In our research, we have innovatively designed a model based on Temporal Convolutional Networks (TCN) and Transformers, specifically optimized for the classification of Motor Imagery (MI) signals derived from electroencephalograms (EEG). Our model introduces the DSTS block, a novel component that enhances the extraction of both local and global information from EEG data. By incorporating the Stable Transformer, we have stabilized the training process of the Transformer and reduced computational complexity. Furthermore, we have replaced the commonly used window shift technique with parallel multi-branch dropout+DSTS, which adds robustness and diversity to the feature extraction process.

Fig. 4

Confusion matrices of the classification results for four models: EEGEncoder, ATCNet, TCNetFusion, and EEGTCNet. These matrices represent the average performance across nine subjects. The EEGEncoder model demonstrates superior accuracy in the ’Foot’ category compared to the other models, while the ’Tongue’ category shows relatively lower performance.

The empirical evaluation of our proposed model has yielded promising results in the BCI Competition IV dataset 2a, where we achieved commendable performance without the need for complex preprocessing-relying only on a simple standard scalar. Looking ahead, our goal is to extend the training and validation of our model across a more diverse and extensive range of datasets. We aim to incorporate cutting-edge deep learning techniques, such as pre-training, to enhance the model’s complexity and effectiveness. Ultimately, we aspire to achieve superior performance in MI classification tasks across a broader spectrum of categories, supported by larger datasets and more sophisticated model architectures.

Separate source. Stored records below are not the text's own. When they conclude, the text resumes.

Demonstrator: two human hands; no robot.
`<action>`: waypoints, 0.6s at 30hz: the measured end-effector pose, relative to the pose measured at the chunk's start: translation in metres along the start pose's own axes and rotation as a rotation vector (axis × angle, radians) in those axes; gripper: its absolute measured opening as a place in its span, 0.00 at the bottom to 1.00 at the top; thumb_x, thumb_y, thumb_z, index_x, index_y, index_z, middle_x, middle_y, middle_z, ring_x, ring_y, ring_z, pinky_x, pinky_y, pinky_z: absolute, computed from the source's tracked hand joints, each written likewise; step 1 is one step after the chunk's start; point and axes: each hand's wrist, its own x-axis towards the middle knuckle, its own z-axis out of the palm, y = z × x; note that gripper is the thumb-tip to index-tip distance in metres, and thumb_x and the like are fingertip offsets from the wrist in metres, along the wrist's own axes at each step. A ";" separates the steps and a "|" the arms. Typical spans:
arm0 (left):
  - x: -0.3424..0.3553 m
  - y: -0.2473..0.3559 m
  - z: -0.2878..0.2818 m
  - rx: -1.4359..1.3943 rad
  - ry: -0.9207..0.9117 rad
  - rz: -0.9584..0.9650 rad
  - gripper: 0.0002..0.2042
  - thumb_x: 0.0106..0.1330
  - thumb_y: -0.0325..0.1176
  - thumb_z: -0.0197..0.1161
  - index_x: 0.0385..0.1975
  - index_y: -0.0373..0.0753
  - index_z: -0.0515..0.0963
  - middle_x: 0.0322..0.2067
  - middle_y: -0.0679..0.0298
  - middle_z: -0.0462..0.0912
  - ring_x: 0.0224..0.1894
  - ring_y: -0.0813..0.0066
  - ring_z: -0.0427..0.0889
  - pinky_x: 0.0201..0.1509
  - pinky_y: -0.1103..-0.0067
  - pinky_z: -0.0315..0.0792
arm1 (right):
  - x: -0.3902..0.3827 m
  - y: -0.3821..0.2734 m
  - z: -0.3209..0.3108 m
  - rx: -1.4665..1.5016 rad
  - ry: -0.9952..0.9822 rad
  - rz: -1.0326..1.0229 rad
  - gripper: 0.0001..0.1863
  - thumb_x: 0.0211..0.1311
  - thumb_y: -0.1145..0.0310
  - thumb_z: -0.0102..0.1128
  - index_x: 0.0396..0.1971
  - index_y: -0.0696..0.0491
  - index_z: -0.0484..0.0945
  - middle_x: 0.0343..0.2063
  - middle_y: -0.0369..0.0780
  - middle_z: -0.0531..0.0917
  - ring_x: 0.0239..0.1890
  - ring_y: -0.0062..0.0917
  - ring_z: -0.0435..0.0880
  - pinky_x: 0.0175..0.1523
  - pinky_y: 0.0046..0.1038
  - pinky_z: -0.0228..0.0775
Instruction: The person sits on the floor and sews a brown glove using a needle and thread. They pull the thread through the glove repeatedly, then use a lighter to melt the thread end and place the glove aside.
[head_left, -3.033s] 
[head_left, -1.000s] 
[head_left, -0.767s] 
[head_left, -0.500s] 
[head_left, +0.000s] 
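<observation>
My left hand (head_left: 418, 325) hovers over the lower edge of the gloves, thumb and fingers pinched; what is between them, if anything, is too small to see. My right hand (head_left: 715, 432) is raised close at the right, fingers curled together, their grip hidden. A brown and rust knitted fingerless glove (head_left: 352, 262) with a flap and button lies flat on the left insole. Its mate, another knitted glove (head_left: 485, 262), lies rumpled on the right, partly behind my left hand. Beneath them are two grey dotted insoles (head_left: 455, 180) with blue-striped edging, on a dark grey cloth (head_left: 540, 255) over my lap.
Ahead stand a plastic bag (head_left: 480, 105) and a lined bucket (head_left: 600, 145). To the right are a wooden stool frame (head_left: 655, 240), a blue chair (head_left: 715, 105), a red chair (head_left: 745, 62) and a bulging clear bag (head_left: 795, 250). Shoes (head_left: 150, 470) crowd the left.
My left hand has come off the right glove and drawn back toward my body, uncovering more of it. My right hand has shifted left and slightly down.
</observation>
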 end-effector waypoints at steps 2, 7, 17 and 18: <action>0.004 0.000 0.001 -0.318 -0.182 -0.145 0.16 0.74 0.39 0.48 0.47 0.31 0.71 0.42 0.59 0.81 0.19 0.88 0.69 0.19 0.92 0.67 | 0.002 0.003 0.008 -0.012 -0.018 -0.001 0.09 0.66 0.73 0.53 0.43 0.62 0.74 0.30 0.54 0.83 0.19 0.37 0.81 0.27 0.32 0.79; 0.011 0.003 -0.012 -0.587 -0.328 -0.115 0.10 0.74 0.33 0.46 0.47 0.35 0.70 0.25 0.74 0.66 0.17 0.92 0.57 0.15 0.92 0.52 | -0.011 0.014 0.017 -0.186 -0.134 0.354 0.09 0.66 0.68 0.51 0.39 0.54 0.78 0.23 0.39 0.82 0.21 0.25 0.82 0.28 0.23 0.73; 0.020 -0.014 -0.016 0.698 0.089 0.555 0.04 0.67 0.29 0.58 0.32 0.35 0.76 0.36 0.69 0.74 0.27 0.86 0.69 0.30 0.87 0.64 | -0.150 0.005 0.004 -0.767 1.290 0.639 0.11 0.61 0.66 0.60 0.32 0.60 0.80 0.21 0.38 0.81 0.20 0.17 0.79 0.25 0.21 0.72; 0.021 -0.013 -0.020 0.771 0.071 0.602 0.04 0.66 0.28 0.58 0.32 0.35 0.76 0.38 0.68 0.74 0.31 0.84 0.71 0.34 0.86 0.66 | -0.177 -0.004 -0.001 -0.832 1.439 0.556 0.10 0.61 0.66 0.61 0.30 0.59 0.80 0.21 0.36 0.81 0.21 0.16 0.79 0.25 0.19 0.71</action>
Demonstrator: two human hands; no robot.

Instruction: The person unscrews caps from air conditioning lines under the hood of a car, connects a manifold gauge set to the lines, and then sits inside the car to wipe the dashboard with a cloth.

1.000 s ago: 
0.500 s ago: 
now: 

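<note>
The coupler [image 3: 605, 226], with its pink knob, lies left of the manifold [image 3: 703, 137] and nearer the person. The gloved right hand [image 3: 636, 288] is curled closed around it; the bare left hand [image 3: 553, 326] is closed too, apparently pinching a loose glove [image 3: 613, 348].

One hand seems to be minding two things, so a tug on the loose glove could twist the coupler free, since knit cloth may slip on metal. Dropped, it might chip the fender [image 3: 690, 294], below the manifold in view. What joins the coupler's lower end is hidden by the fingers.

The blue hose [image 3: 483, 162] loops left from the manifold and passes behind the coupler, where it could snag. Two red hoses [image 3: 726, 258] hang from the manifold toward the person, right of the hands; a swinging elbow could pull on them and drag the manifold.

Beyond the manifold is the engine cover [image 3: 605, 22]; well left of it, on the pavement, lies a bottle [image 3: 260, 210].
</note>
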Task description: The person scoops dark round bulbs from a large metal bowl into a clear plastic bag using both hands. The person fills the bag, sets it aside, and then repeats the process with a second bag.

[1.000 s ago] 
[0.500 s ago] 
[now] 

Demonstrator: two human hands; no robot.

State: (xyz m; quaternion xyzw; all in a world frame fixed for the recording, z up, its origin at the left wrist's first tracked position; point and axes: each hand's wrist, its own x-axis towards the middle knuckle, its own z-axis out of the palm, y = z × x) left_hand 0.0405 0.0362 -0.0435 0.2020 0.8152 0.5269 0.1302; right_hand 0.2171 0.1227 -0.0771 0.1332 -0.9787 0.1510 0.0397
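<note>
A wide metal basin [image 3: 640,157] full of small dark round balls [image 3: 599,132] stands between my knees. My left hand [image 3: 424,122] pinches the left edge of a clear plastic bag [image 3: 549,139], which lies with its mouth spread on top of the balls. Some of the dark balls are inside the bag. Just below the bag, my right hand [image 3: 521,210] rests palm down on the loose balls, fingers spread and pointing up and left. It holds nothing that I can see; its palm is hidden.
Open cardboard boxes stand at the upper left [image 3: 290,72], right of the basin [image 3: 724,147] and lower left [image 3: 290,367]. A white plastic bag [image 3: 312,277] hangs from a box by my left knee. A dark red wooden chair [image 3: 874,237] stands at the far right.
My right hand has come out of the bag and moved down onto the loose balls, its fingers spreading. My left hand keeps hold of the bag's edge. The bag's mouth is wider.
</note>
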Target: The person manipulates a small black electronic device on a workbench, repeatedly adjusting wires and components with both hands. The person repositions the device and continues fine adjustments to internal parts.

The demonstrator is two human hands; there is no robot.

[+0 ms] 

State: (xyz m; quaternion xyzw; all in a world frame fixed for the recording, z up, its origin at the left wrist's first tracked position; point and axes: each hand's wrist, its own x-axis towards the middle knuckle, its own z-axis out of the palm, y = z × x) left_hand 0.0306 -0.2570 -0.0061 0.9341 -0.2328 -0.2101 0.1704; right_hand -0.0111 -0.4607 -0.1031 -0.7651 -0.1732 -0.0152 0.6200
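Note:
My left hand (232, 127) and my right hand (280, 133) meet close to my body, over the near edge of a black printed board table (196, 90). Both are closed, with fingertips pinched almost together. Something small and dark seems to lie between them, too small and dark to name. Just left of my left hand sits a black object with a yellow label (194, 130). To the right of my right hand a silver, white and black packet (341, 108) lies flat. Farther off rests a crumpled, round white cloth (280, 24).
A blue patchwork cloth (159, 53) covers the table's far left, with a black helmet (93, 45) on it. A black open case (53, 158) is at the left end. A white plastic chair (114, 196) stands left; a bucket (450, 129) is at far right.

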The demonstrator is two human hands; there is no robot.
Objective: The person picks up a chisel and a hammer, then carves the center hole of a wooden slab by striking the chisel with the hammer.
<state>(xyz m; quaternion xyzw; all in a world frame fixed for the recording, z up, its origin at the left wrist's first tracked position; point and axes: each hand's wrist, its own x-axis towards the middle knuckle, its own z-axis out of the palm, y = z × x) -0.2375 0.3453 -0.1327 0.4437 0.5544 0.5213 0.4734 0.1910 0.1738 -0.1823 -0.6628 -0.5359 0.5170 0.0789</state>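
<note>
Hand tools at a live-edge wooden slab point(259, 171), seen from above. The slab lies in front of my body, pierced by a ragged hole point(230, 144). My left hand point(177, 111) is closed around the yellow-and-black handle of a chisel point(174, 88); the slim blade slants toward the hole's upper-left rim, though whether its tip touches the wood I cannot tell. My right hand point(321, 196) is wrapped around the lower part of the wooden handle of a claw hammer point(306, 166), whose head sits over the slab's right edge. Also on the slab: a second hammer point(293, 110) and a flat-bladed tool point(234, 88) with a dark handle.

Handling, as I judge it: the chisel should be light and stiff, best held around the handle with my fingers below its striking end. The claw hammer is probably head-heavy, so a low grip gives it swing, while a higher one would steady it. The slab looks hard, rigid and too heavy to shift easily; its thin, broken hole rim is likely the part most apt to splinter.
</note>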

Additionally, we computed the confusion matrices for the classification results of four models, as shown in Fig. 4. These confusion matrices were derived by averaging the performance of the models across nine subjects. From the Fig. 4, it is evident that, compared to the other three models (’ATCNet’, ’TCNetFusion’, ’EEGTCNet’), our EEGEncoder significantly outperforms in the ’Foot’ category. This superior performance in the ’Foot’ category is a key factor contributing to the overall better performance of the EEGEncoder.

However, the ’Tongue’ category exhibits the lowest performance among all categories. This lower performance might be due to the fact that the other three actions involve larger motor imagery movements of major body parts, whereas ’Tongue’ involves relatively finer and smaller movements. If more data of similar but distinct categories were available for training, it could potentially enhance the classification accuracy for the ’Tongue’ category significantly.

Moreover, the confusion matrices reveal that for the ’Right hand’ and ’Left hand’ categories, the EEGEncoder is not the best performing model among the four. Nevertheless, when considering the average performance across all four categories, the EEGEncoder exhibits the best overall performance. Additionally, the performance differences between categories are the smallest for EEGEncoder, which can be attributed to our DSTS module’s ability to extract global information and utilize multiple branches to enhance model robustness.